心理検査法 科目終了試験設題(1)
心理検査法 科目終了試験設題(1)「信頼性について」
(ポイント)心理検査における信頼性の意味、信頼性の種類について理解していること
<前提>
心理検査において重要なことは「信頼性」と「妥当性」である。
- 信頼性……測定値が誤差の少ない安定した値であること
- 妥当性……測りたい属性をその測定値が的確に表現していること
<信頼性とは>
信頼性とは、同じ対象について測定を繰り返したときに、測定の再現値が高い(ほぼ同じような値が得られる)ことを指す・
古典的テスト理論では、信頼性係数を定義し、この値をもって関心下の心理検査を評価するための一つの数値とする。
※信頼性係数とは、テストの得点の信頼性の高さを表す係数であり、真の得点の分散を観測得点の分散で割ったものである。
※真の得点とは、無限回のテストを行ったと仮定した場合の平均値である。測定値との間のズレにより信頼性が示される。ただし実際に無限回のテストをすることはできないので、信頼性を推定する方法が別途考えられた。
<信頼性係数を推定する方法>
①再テスト法
同一の受検者集団に対して同一のテストを、適切な期間をおいて行い、得点の相関係数を信頼性係数の推定値とするもの。内的整合性の基準に従って信頼性係数を推定する方法との併用がのぞましい。注意点として、記憶や学習の効果が表れるとアウトである。
②平行検査法
対応する項目の測定内容や形式および困難度が同一であるが、項目そのものは異なる2組の検査(テスト)を行うことを平行検査という。「2つのテストは相関しない」と仮定することで平行テスト間の相関係数が信頼性係数と一致する性質が利用される。
※平行検査間でが、同一集団におけるテスト得点の分布は等しくなり、解釈基準も等しく、いずれの検査を受検しても結果が相互に比較可能である。繰り返し同一の心理特性を測定する必要が生じたとき、前回の影響が次の検査に残らないよう平行検査を実施する。
※2つもテストを作る必要があるので、面倒なむきはある。
③折半法
1つのテストを、互いに平行測定の関係となるよう折半(2つのセクションに分ける)し、2つの合計点を用いて信頼性係数を推定する方法である。奇数番目と偶数番目に分けて行う方法を奇=偶技法という。
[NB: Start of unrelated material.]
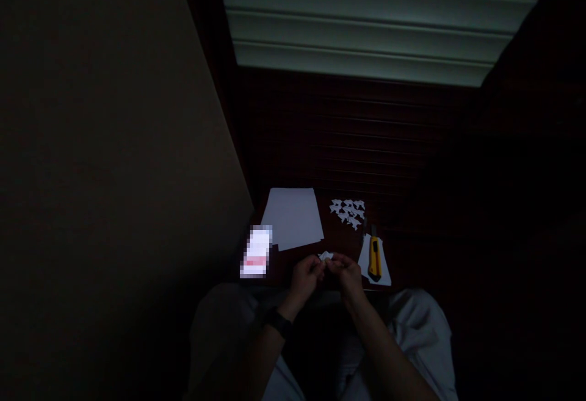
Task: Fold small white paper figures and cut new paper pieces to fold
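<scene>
At the lower centre of the frame, our left hand (306, 276) and right hand (345, 271) both pinch a small folded paper (325, 255); below and right of centre, our yellow cutter (375, 259) lies on white slips (385, 271).

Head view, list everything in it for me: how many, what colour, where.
Table: one, dark, lower middle
Paper sheets: count unclear, white, far left tabletop
Folded paper pieces: roughly ten, white, right of the sheets
Paper slips: count unclear, white, right tabletop
Utility knife: one, yellow and black, on the slips
Pixelated screen: one, white and pink, left edge
Held paper: one, white, near middle
Pale slatted panel: one, greenish grey, top
Wall: one, dim brown-grey, left
Wristband: one, black, left wrist
Trousers: one pair, pale grey, bottom
Left hand, right hand: two, dimly lit, at the held paper
</scene>
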### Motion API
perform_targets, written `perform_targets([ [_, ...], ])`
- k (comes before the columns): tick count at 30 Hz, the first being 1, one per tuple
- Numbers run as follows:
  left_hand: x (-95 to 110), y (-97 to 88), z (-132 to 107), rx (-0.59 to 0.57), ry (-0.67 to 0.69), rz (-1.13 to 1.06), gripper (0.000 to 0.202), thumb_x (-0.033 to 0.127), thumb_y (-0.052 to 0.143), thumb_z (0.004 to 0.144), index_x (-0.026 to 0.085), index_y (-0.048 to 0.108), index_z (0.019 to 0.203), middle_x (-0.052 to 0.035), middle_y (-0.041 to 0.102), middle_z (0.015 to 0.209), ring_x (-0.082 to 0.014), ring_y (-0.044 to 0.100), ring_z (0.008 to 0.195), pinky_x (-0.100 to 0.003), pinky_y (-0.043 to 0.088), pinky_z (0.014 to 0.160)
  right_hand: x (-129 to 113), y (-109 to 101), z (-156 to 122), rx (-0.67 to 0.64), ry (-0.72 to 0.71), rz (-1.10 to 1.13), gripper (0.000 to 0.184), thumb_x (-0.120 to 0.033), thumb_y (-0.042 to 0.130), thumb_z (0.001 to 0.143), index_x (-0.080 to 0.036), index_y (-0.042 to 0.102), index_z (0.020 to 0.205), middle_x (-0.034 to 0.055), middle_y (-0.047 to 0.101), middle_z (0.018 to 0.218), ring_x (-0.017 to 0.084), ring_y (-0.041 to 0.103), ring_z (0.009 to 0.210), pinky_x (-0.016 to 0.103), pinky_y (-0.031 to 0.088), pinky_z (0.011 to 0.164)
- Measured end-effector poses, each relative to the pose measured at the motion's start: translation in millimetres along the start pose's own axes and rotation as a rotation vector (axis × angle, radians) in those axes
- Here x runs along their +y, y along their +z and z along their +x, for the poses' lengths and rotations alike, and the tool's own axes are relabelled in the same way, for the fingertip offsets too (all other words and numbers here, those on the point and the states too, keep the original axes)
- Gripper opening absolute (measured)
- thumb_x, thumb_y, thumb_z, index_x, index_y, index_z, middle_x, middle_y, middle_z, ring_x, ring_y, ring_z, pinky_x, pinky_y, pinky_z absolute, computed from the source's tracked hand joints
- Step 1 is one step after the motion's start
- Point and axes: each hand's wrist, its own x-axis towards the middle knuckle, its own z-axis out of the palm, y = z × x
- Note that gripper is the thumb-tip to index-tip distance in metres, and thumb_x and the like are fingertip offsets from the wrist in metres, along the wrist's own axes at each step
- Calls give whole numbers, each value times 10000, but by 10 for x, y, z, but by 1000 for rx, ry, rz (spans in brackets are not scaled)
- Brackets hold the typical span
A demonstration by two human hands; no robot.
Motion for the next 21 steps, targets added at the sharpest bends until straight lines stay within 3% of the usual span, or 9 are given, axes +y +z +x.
perform_targets([
  [7,52,-140,-49,-219,-23,102,182,302,526,736,146,567,651,-9,588,582,-120,533,537,-199,367,503,-151,-208,-27,-282,93,-203,426,-314,768,515,-153,643,889,2,620,608,137,565,536,245,435,515],
  [12,116,-171,-108,-261,1,183,183,272,517,729,135,593,635,-13,612,595,-123,554,563,-202,382,532,-242,-233,-56,-387,74,-318,349,-323,751,540,-141,657,822,-3,615,593,102,524,503,217,402,502],
  [21,139,-173,-91,-280,-134,32,135,241,569,660,132,586,582,-19,612,520,-128,558,465,-217,403,479,-156,-174,-59,-324,-22,-391,252,-316,727,541,-130,683,704,22,639,605,134,537,539,249,405,532],
])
スピアマン=ブラウンの公式を用いて補正する。
※ただし、元ンテストよりも信頼性係数は低くなる。
④的整合性に基づく方法
テストに含まれる項目全体が同一の心理学的特性に対する測定を実施するときに、そのテストを内的整合性の高いテストという。(=テストの等質性)
指標としてはクロンバックのα係数が用いられる。
※テストの測定精度の水準を高めるためには。内的整合性が高くなるよう項目を作成し、選択しなくてはならない。
⑤一般化可能性理論に基づく方法
一般化可能性理論とは、評定者、項目、測定誤差などの変動要因の大きさを別々に評価するために実験計画を立て、分散分析により各要因の分散成分を推定し、適切な項目数などのテスト使用計画を立てることである。
上記5つの手法のうち、再テスト法と平行検査法は安定性を追及する指標であり、折半法は内部一貫性を追及する指標である。
こうした方法で信頼性が確認できたら、心理検査の目的である妥当性を確認する。妥当性があると判断する上で必要となるのが信頼性なのである。信頼性が低い検査は、妥当性も低くなる。
<信頼性を検討する上で注意すること>
信頼性は、測定された集団に依存する。たとえばアメリカで標準化され、信頼性があるとされた検査を日本で実施する場合、そのまま適用することはできない。